Was bisher als linkes Geschwätz oder als verkäuferisches Gerede von Sachwertanbietern abgetan wurde, kommt jetzt auch aus dem Munde des Chefs der Deutschen Bank. Der Deutsche Bank Vorstandsvorsitzende Anshu Jain warnt wortwörtlich davor, daß „Millionen Deutsche Ihr Geld verlieren werden und Lebensversicherungen weit weniger bei Auszahlung bringen werden, als ursprünglich vorgerechnet“.

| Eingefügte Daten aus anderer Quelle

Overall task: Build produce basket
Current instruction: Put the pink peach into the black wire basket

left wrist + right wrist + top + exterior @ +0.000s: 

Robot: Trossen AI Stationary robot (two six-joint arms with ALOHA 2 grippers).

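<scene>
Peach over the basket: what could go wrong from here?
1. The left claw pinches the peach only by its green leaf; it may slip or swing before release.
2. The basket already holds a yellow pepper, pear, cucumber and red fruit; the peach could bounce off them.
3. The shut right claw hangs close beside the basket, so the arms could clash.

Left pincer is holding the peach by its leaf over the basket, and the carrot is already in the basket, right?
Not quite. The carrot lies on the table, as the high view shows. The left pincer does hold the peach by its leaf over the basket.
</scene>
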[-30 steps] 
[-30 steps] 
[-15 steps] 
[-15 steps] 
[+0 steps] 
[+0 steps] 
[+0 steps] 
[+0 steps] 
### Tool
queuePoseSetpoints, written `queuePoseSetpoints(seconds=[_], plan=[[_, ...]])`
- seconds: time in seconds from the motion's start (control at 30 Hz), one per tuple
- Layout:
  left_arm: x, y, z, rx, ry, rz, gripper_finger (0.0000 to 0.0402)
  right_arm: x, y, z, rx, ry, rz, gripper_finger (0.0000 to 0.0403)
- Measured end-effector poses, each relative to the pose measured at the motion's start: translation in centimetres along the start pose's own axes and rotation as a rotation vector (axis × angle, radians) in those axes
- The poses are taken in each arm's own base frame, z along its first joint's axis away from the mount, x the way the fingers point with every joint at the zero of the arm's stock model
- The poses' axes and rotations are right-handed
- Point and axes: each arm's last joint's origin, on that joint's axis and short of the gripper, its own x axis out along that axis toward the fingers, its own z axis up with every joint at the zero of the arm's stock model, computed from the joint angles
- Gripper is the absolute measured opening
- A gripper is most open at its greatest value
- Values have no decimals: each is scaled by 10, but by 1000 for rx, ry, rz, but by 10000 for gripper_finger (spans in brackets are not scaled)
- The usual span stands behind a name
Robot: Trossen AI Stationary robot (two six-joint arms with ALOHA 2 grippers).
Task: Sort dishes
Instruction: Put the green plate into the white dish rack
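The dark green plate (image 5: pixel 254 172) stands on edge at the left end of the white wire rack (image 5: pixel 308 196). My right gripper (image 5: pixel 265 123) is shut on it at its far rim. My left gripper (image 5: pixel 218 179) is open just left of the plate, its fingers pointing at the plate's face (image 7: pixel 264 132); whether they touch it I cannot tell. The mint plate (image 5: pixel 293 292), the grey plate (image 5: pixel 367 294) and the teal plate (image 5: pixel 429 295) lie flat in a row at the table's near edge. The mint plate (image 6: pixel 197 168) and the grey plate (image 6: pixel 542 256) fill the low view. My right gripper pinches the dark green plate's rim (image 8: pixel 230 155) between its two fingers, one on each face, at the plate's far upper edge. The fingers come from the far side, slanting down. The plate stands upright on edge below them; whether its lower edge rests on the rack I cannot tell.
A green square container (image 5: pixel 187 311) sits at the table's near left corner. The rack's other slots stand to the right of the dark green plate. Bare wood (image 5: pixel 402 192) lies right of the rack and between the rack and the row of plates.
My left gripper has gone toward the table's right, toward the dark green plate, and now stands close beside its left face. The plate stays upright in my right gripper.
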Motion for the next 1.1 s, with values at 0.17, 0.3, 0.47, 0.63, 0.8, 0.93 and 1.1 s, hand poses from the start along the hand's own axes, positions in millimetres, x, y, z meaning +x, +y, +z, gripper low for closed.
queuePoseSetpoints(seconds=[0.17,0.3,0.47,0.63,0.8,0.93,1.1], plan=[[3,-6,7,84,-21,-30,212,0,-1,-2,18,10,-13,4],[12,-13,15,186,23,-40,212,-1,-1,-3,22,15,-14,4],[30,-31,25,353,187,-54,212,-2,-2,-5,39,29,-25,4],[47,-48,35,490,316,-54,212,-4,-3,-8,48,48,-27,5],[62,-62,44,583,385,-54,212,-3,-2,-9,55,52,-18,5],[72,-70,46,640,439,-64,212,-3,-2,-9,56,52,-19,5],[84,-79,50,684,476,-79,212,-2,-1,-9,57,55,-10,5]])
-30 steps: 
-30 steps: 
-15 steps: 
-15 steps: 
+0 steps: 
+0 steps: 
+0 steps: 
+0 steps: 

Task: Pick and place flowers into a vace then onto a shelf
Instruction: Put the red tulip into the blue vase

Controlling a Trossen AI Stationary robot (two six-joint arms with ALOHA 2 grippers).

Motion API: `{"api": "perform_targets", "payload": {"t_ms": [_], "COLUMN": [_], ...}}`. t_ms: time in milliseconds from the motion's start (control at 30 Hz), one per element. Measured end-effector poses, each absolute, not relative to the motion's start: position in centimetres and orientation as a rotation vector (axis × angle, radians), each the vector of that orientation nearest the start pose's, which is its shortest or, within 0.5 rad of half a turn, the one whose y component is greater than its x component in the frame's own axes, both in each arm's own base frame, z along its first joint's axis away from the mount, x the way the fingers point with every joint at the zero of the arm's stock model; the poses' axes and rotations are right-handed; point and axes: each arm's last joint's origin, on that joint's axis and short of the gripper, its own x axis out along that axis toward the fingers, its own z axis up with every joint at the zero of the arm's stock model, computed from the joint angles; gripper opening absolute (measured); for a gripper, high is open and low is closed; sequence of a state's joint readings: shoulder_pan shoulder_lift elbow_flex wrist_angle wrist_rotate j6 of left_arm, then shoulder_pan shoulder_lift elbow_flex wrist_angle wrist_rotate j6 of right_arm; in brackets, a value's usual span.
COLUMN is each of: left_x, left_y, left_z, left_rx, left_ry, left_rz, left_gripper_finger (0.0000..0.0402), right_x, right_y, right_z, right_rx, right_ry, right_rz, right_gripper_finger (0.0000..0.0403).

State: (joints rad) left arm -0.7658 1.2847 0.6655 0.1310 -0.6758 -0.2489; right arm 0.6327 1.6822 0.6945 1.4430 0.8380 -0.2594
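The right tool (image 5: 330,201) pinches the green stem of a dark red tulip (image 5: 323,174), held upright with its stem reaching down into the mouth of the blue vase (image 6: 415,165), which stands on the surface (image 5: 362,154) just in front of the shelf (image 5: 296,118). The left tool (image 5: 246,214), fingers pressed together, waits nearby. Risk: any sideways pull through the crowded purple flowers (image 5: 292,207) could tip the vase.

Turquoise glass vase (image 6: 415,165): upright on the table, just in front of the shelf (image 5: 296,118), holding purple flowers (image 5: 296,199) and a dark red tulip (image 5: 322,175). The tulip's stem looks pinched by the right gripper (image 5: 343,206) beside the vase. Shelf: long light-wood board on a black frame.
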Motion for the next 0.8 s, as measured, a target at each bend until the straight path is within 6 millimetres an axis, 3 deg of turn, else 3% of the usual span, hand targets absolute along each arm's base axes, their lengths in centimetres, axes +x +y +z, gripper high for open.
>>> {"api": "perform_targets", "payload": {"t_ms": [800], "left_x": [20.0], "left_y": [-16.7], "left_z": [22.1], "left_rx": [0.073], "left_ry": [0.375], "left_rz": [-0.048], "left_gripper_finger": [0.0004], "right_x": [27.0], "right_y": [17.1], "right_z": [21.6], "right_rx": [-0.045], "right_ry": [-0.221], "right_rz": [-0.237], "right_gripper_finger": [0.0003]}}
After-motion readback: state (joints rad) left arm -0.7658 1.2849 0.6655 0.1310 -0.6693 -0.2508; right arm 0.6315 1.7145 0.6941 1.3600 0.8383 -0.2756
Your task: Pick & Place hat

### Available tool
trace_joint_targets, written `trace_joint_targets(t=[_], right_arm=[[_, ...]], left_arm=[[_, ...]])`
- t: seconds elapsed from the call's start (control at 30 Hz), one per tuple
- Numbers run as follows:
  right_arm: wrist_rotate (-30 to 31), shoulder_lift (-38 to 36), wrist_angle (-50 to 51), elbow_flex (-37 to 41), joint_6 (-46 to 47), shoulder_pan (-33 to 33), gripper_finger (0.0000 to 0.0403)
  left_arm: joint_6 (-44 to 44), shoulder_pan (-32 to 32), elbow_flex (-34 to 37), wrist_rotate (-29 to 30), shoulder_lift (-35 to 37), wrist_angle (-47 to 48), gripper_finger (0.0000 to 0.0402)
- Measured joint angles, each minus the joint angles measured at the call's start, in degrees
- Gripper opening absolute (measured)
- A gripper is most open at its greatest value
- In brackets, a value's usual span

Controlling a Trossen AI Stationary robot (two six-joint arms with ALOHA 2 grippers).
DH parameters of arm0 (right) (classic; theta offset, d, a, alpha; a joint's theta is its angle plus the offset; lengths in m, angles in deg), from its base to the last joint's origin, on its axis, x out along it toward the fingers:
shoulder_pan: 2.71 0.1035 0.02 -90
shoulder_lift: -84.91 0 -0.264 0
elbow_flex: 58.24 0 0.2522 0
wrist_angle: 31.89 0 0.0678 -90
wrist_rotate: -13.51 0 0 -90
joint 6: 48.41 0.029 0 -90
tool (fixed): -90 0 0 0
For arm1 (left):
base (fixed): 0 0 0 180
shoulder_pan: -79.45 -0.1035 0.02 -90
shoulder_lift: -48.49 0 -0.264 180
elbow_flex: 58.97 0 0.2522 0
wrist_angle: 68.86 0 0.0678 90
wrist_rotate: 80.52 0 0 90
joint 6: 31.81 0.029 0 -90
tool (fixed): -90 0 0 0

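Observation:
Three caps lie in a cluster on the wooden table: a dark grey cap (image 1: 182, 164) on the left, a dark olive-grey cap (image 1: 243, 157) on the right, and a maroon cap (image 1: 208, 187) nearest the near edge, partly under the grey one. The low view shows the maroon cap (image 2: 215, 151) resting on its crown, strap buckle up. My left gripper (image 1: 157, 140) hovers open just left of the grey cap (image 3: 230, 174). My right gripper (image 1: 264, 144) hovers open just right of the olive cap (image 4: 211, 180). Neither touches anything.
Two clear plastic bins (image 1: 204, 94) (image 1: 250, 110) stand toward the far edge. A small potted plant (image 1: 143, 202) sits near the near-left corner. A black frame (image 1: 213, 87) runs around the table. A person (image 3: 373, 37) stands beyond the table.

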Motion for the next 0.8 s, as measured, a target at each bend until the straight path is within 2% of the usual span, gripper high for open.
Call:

Richtig begründet er dies damit, daß Lebensversicherungen die Gelder der Versicherten nur noch zu sehr niedrigen Zinsen anlegen können und daß daher nach Kosten für die Versicherten nur noch sehr wenig herauskomme. Die Deutschen müssten Ihr Geld eher in Sachwerten anlegen, selbst Staatsanleihen seien besser.

Bei Anlage in Lebensversicherungen werde die Inflation die Zinsen auffressen.

Damit bestätigt der Deutsche Bank Vorstand, der im Konzern selber gerne Lebensversicherungen verkauft hat, daß diese aktuell keine gute Geldanlage mehr sind und auch als Altersversorgung nur noch bedingt geeignet sind. Die Anlage in Sachwerten sei zielführender.

Käufer von Edelmetallen, wie Goldmünzen und Silbermünzen werden es mit einem zufriedenen Grinsen zur Kenntnis nehmen.